Conflitto endopsichico e conflitto
interpersonale
Kohut mette in evidenza una differenza tra diversi tipi di
conflitti, in relazione alla gravità della psicopatologia: essi riguardano le
strutture Es, Io e Super-Io per i pazienti nevrotici, mentre l’ambito
interpersonale per pazienti più gravi (psicotici o disturbi al limite). I
conflitti interpersonali sono relativi alle relazioni arcaiche (il Sé non
adeguatamente formato nella relazione oggettuale risulta carente e bisognoso di
appoggio per formare la propria identità e il carattere).
Kohut, che nel 1959
non ha ancora formulato una teoria sistematica per i disturbi narcisistici,
parte da una critica opposta alla psicoanalisi: esaminando la convinzione che
la psicoanalisi non sia “sufficientemente interpersonale”, rivolge la sua
attenzione ai termini “relazione interpersonale”, “interazione”, “transazione”,
di solito prese in esame dagli psicologi sociali. In realtà agli occhi del
lettore moderno appare già evidente che ciò che l’autore sta proponendo per
semplice giustapposizione, è in realtà un radicale cambio di paradigma
(Strozier, 2001). Kohut tuttavia cita il modello strutturale di Freud del 1922,
facendo riferimento all’autonomia dell’Io (Hartmann, 1939), come modello della
mente. Che significato
psicoanalitico ha il termine “interpersonale”?
Conflitto strutturale, nevrosi di traslazione, traslazione.
Lo stesso Freud
si occupò di investigare le psiconevrosi usando l’introspezione e l’empatia. Tuttavia
il risultato di questa ricerca si focalizzò principalmente sulla scoperta dell’inconscio e del fenomeno della traslazione. Freud (1899) definì la
traslazione come influenza dell’inconscio sul preconscio, al di là della
barriera della rimozione. Manifestazioni principali della traslazione sono
sogni, sintomi, aspetti del modo in cui l’analizzando percepisce l’analista. La Traslazione indica come l’inconscio
influisce sulla parte più accessibile all’introspezione della psiche (vedi cap.
2 Concetti e teorie della psicoanalisi § “il concetto di traslazione”, p. 57). Mediante l’uso dell'introspezione emerse ciò che Freud chiamò conflitto
strutturale (endopsichico). Esso riguarda la lotta tra le pulsioni
infantili e le forze interne che vi si oppongono. In questa circostanza
l’analista come figura di traslazione, non è sperimentato nell’ottica di un
rapporto interpersonale, bensì come portatore di strutture endopsichiche
inconsce (ricordi inconsci) dell’analizzando (nevrosi di traslazione). (Es.:
un paziente racconta di non aver pagato il biglietto dell’autobus per arrivare
in seduta. Egli nota che il volto dell’analista è serio mentre lo saluta. In
questo caso l’analista come figura di traslazione è un’espressione del Super-io
inconscio dell’analizzando).
Conflitto interpersonale, psicosi e disturbi al limite, metodo introspettivo.

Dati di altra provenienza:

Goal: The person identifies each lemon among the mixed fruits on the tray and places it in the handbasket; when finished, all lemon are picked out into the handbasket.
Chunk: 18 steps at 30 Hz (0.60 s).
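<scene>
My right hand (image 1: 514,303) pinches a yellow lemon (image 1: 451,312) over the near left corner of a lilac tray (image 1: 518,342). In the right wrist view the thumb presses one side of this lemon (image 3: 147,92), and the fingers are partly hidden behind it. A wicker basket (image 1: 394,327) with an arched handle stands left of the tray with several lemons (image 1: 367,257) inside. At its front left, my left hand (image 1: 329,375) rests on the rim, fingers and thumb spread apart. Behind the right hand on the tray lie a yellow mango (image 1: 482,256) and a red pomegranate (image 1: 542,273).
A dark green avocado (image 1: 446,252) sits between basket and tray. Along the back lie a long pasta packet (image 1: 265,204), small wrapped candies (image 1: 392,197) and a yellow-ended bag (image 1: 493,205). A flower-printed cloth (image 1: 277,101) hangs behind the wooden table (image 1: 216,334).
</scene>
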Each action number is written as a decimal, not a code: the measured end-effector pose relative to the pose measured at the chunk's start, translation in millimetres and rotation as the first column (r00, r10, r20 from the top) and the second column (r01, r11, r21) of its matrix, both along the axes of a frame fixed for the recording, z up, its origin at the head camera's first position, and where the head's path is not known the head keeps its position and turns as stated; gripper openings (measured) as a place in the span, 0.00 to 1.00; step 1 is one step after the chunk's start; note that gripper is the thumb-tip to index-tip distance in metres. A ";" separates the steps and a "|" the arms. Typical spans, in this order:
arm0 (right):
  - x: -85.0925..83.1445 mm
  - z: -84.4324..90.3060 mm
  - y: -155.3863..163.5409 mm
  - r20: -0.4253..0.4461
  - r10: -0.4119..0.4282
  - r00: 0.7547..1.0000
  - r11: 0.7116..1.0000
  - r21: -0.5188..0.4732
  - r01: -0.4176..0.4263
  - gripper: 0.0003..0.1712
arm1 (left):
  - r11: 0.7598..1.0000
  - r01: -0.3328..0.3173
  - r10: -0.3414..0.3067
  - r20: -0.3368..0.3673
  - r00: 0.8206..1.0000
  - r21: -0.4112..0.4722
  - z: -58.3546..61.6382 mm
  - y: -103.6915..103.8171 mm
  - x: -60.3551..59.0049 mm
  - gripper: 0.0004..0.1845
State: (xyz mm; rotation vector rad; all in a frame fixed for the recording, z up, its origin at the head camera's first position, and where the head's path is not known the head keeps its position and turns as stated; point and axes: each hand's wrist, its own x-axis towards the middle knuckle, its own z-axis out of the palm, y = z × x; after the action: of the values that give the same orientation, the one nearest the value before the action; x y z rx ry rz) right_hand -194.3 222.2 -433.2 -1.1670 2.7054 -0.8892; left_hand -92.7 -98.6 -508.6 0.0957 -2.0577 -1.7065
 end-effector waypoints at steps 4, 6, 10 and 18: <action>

La psicoanalisi ha ampliato il proprio campo di indagine
fino ad includere la psicosi. Le due
prime e più importanti scoperte nel campo della psicosi furono quelle di
Freud nel 1914(b) - parla di ipocondria psicotica mediante il
riconoscimento empatico o introspettivo - e Tausk che nel 1919 parla del delirio schizofrenico di essere influenzato da
una macchina (delirio di riferimento); esso riguarda la riesumazione di una parte
primitiva del Sé, ovvero una regressione a esperienze somatiche penose ed
angosciose dopo la perdita di contatto con l’esperienza del “Tu”.
I disturbi
narcisistici e
gli stati limite a differenza delle nevrosi, rivelano mediante l'introspezione prolungata, una psiche non strutturata ovvero una psiche il cui principale sforzo è quello di mantenere un
contatto con l’oggetto arcaico, o una tenue separazione da esso (conflitto
interpersonale). L’analista in questo caso non funge da schermo per la
proiezione della struttura interna dell’analizzando come per le nevrosi, bensì
diventa una “continuazione diretta di una
realtà primitiva che era troppo distante, troppo rifiutante o troppo instabile
per essere trasformata in una solida struttura psicologica” (p. 17). L'analista è sperimentato introspettivamente nel quadro di una relazione interpersonale arcaia: egli è il vecchio oggetto con il quale l'analizzando cerca di mantenere un contatto, separare la propria identità o trarre un minimo di struttura interna.
In tal senso il fulcro del conflitto è la relazione,
nello specifico la relazione arcaica con i genitori, che non ha permesso un
corretto sviluppo delle strutture psichiche e del Sé. Es.: un paziente
schizofrenico arriva in seduta in uno stato di freddezza e riserbo. La notte
precedente ha sognato un campo innevato e sterile, in cui una donna gli offre
il seno, ma lui scopre che il seno era di gomma. La freddezza del paziente e il
suo sogno si scoprono essere la reazione ad un rifiuto minimo ma significativo
dell’analista (conflitto interpersonale). Traslazione
e controtraslazione, afferma inoltre Kohut, denotano nient’altro che relazioni interpersonali nel senso
della psicologia sociale.
I due approcci teorici (strutture/nevrosi e relazione/disturbi narcisistici) possono essere
combinati mediante il ricorso al concetto-ponte di osservatore partecipante. Il concetto di osservatore
partecipante permette di far svanire la distinzione tra oggetto traslativo
delle nevrosi strutturali e oggetto interpersonale arcaico dei disturbi
narcisistici. Ma, senza questa differenziazione, afferma Kohut, la
psicopatologia potrebbe contenere i più differenti fenomeni clinici come
varietà o gradi della schizofrenia (Sullivan, 1940).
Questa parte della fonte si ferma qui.